Después de muchos años de anticipación, tuve la oportunidad de ver la obra musical de Broadway Hamiltonde Lin-Manuel Miranda en Jacksonville, Florida. Recuerdo haber aprendido sobre Alexander Hamilton durante mi primer semestre de la universidad tanto en un curso de Ciencias Políticas como en una clase de Historia de los Estados Unidos del siglo XIX. Leí algunos de los Federalist Papers de Hamilton, me enteré del genio económico que este señor y de su duelo fatal con Aaron Burr. Hace ya tiempo vengo escuchando la música de Hamilton y admiro cómo hace que la historia cobre vida.
La obra representa a Hamilton con el corazón destrozado después de que su hijo pequeño, Philip, muere en un duelo. Su esposa Eliza no solo debe hacer frente a la inimaginable pérdida de su hijo, sino también a la inesperada infidelidad de su marido. Mientras ella permanece sin demostrar cualquier emoción en el centro del escenario, Hamilton suplica: “Sé que no te merezco, pero escúchame. No pretendo conocer los desafíos que enfrentamos, sé que no hay forma de reemplazar lo que hemos perdido. Solo déjame quedarme aquí a tu lado, eso sería suficiente”. Finalmente, Eliza extiende la mano y ambos, marido y mujer, pasean juntos por las calles de Nueva York mientras la canción resume la reparación de su relación: “El perdón, ¿te imaginas?”.
No podría haber imaginado antes de ver la obra en vivo que esta escena seria una de las más fuertes. No solo por la música, la actuación y la iluminación, sino por el dolor arduo y la profundidad de la humanidad que se expresa. El personaje de Hamilton se vuelve real porque es posible identificarse con él. En un momento u otro de nuestras vidas, le hemos implorado a Dios o a un ser querido que nos perdone por una ofensa terrible. Nosotros también hemos experimentado cómo Eliza le extiende la mano a Hamilton cuando nos han perdonado.

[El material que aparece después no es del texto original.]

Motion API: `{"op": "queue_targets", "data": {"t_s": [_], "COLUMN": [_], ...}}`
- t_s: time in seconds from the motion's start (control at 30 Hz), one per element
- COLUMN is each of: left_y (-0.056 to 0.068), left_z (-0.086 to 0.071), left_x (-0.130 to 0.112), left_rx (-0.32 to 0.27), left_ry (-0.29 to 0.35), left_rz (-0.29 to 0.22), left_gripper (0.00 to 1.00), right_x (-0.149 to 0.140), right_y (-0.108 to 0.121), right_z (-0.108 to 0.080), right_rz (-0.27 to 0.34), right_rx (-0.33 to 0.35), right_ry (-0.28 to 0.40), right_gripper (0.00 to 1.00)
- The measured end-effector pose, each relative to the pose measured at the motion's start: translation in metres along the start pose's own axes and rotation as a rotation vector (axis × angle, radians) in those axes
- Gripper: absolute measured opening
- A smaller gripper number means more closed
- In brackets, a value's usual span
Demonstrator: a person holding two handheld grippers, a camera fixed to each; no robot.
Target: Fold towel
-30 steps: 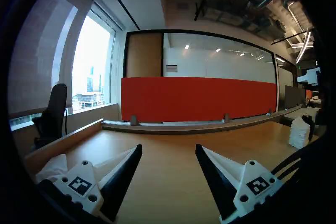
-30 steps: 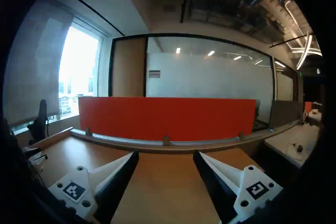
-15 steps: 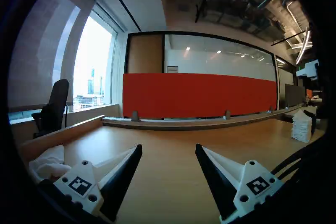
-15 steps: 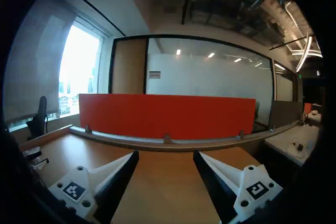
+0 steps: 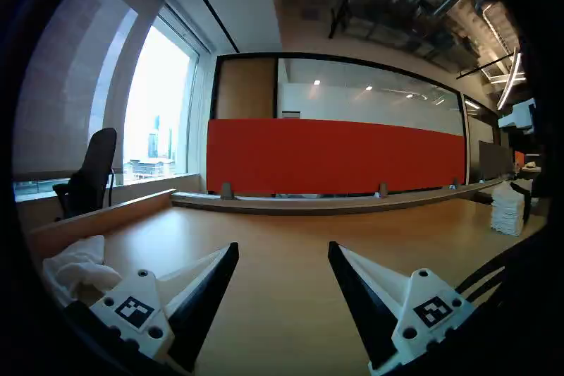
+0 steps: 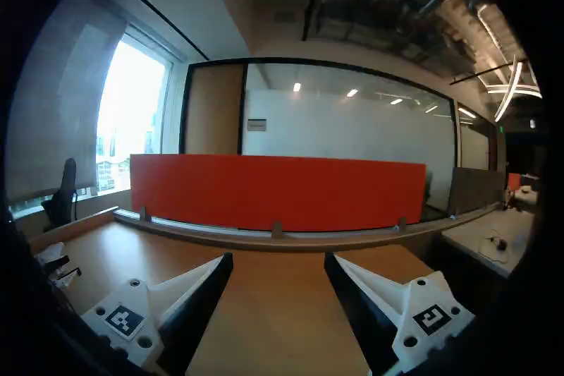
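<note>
Wooden desk (image 5: 296,224), red screen (image 5: 331,157) behind.
Left gripper (image 5: 282,247) and right gripper (image 6: 277,257) gape wide, holding nothing; a crumpled white towel (image 5: 76,268) lies at 8 o'clock in the left gripper view.

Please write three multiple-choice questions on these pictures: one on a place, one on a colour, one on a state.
1. Where does the crumpled towel lie?
A) on the table, to the left of the left gripper in its own view
B) on a shelf
C) between the fingers
2. The divider panel's colour?
A) blue
B) red
C) green
3. The left gripper is:
A) open, empty
B) shut on the towel
C) shut, empty
Answers: A, it lies on the wood at that view's left; B, plainly red; A, bare table shows between spread fingers.
</note>
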State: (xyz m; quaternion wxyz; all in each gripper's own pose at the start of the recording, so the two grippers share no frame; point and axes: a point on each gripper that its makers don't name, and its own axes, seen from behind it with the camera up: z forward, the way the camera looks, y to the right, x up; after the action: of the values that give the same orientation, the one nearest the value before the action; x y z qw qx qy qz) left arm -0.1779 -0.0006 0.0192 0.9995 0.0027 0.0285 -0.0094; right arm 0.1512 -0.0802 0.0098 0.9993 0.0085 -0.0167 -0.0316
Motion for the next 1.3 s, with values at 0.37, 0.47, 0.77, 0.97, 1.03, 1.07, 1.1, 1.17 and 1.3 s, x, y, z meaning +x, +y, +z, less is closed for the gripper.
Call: {"op": "queue_targets", "data": {"t_s": [0.37, 0.47, 0.77, 0.97, 1.03, 1.07, 1.1, 1.17, 1.3], "left_y": [0.003, 0.003, 0.004, 0.004, 0.004, 0.004, 0.004, 0.004, 0.005], "left_z": [-0.001, -0.001, 0.0, 0.0, 0.001, 0.001, 0.001, 0.001, 0.001], "left_x": [0.0, -0.001, -0.004, -0.006, -0.006, -0.007, -0.007, -0.007, -0.008], "left_rx": [0.006, 0.006, 0.005, 0.005, 0.005, 0.005, 0.005, 0.005, 0.005], "left_ry": [-0.003, -0.003, -0.002, -0.003, -0.002, -0.002, -0.002, -0.002, -0.001], "left_rz": [0.021, 0.021, 0.024, 0.025, 0.025, 0.025, 0.025, 0.025, 0.025], "left_gripper": [0.94, 0.94, 0.94, 0.95, 0.95, 0.95, 0.95, 0.95, 0.95], "right_x": [-0.002, -0.003, -0.004, 0.002, 0.006, 0.008, 0.01, 0.012, 0.013], "right_y": [0.001, 0.002, 0.01, 0.025, 0.03, 0.032, 0.034, 0.04, 0.049], "right_z": [-0.001, -0.001, -0.003, -0.003, -0.004, -0.004, -0.004, -0.004, -0.003], "right_rz": [0.0, 0.002, 0.004, 0.003, 0.0, -0.002, -0.004, -0.003, 0.009], "right_rx": [0.003, 0.004, 0.003, -0.01, -0.013, -0.013, -0.014, -0.018, -0.021], "right_ry": [-0.005, -0.004, -0.002, 0.021, 0.037, 0.045, 0.052, 0.063, 0.076], "right_gripper": [1.0, 1.0, 1.0, 1.0, 1.0, 1.0, 1.0, 1.0, 1.0]}}
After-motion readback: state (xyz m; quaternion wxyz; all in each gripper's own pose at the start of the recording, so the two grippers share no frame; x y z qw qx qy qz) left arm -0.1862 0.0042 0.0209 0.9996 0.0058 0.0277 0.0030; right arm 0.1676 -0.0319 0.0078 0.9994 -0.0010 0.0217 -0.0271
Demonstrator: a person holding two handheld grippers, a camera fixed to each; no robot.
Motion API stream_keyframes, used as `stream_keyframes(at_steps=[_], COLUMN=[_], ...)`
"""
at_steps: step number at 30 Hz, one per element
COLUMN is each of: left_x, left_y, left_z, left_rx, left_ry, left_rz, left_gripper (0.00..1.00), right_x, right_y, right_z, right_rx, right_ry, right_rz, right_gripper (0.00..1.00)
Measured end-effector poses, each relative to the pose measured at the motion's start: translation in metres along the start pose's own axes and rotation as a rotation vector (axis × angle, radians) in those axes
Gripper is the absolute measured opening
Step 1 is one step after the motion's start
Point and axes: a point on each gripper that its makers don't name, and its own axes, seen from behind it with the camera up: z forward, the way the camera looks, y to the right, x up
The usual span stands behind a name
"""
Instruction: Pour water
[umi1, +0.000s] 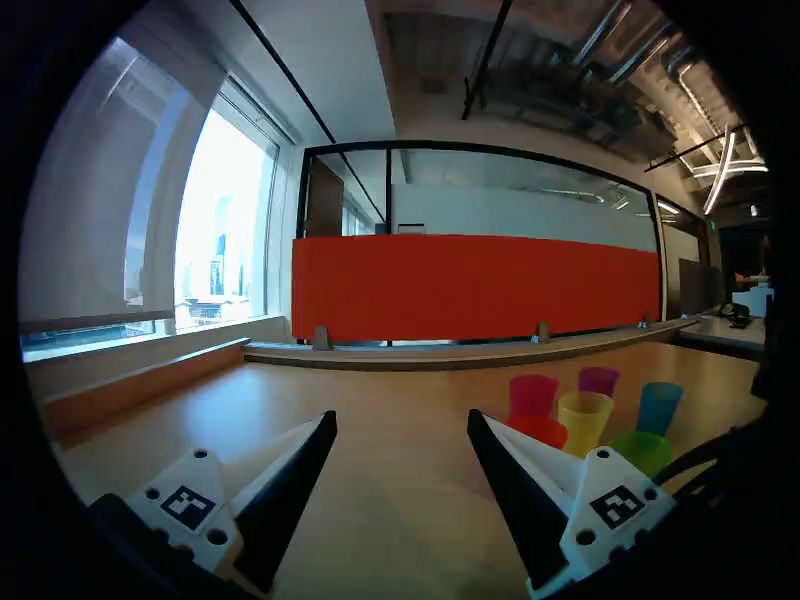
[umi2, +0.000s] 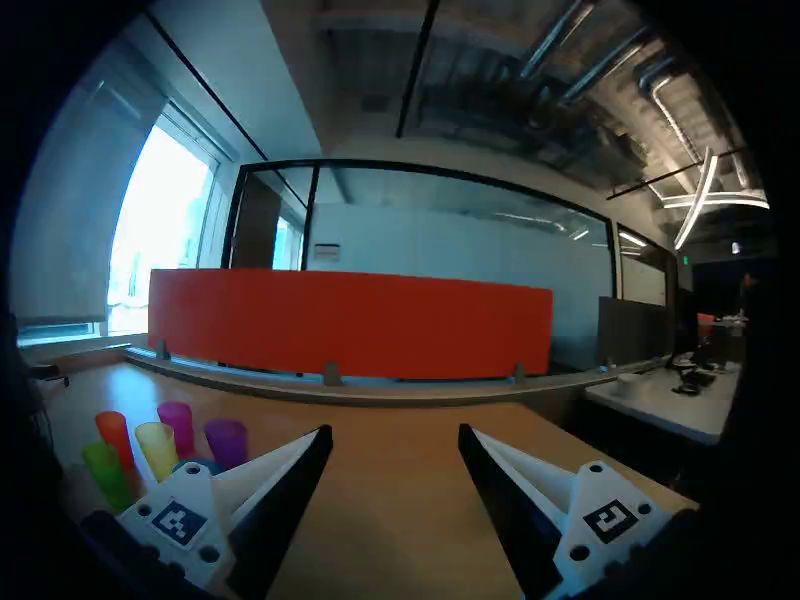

Pedir perdón requiere vulnerabilidad; siempre es un riesgo porque existe el peligro del rechazo. Como Hamilton, quedarnos al lado de la persona a la que hemos hecho daño sería suficiente, pero tenemos la suerte de saber que cuando nos acercamos a Dios Padre con un corazón arrepentido, Él no solo nos permite permanecer a Su lado, sino que Él nos abraza como sus hijos amados.
La gratitud es la única respuesta razonable al recibir el perdón. Se siente una sanación interna cuando la parte ofendida nos mira con amor. En la Parábola del Hijo Pródigo, el corazón del hijo descarriado se convierte sólo cuando está en presencia de su padre jubiloso. La magnanimidad del padre se celebra con una gran fiesta. Solo puedo imaginar la gratitud que siente el hijo.
En cada Eucaristía damos gracias a Dios Padre por el gran amor que nos ha mostrado. Por siglos, la humanidad le ha dicho a Dios, “déjame quedarme aquí a tu lado, eso sería suficiente”, pero Dios Padre ha extendido su mano hacia nosotros con misericordia al enviar a Jesús entre nosotros. Dios no permanece a nuestro lado, sino que entra en todo nuestro ser, haciéndonos santos como él es santo. Un corazón agradecido sabe que se le ha perdonado mucho y que Dios es responsable de eso.